Member of the Arkansas House of Representatives
- In office 2007–2013
- Preceded by: Tommy Roebuck

Personal details
- Born: Johnnie J. Roebuck December 7, 1942 (age 83) Clarksdale, Mississippi
- Party: Democratic
- Spouse: Tommy Roebuck
- Education: Bobo High School

= Johnnie Roebuck =

Former state legislator in Arkansas

Johnnie J. Roebuck (born December 7, 1942) is a retired educator and former politician in Arkansas. She succeeded her second husband Tommy Roebuck in the Arkansas House of Representatives serving from 2007 to 2013.

== Biography ==
Johnnie Patricia Jones was born in Clarksdale, Mississippi. She graduated from Bobo High School in 1960.

She lived in Arkedelphia, was a Democrat, and belonged to the Presbyterian Church. In 2011 she was Majority Leader in the Arkansas House.

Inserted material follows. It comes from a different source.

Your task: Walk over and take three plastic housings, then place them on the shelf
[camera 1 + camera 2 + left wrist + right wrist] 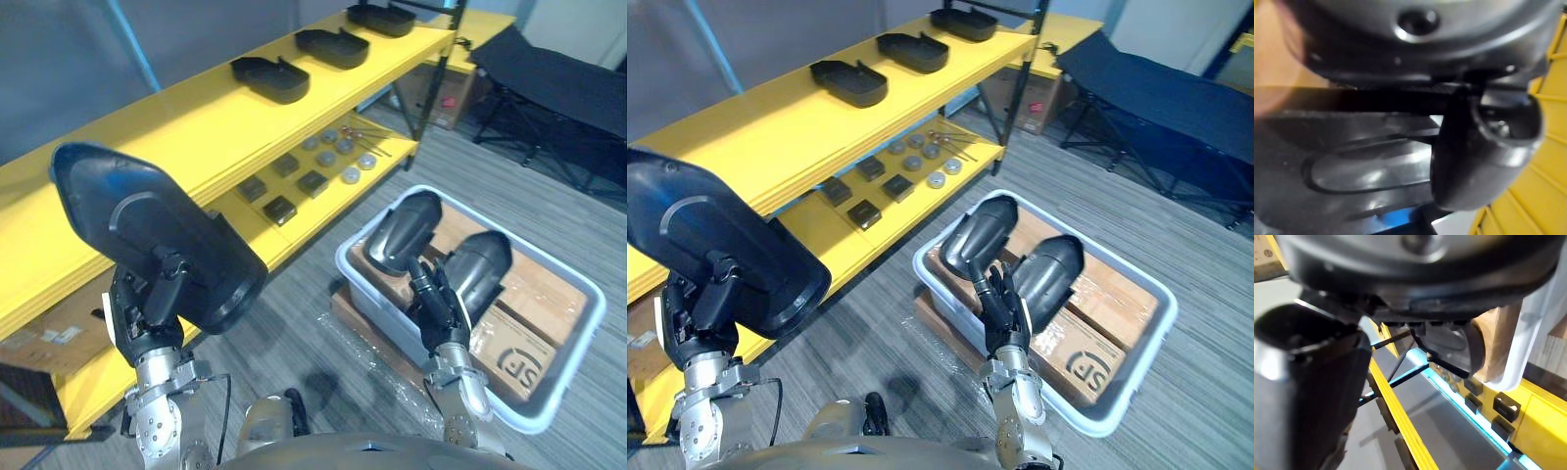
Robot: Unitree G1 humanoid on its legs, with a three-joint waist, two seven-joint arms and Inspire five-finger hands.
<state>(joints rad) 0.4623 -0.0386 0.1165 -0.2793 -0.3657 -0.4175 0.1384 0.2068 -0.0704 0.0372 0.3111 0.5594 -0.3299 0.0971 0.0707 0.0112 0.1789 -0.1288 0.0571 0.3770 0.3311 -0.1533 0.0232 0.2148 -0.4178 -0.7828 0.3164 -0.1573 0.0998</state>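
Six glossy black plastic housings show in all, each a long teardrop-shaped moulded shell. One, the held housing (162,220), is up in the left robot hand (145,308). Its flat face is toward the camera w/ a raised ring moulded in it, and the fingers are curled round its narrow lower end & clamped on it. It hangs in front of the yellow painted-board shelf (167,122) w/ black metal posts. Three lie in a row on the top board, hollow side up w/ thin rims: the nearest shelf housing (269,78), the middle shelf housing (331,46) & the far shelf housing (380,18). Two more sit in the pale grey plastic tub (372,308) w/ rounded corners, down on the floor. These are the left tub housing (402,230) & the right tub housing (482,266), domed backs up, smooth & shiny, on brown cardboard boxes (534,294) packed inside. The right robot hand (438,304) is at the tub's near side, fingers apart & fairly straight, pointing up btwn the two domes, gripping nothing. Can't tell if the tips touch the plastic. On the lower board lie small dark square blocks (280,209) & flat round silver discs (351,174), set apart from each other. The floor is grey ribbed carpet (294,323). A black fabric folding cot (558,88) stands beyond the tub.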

She was interviewed by Lindsley Armstrong Smith on June 20, 2012, for the “Women in the Arkansas General Assembly” series at the David and Barbara Pryor Center for Arkansas Oral and Visual History at the University of Arkansas, Fayetteville. The University of Arkansas at Little Rock Center for Arkansas History and Culture in Little Rock, Arkansas has a collection of her papers.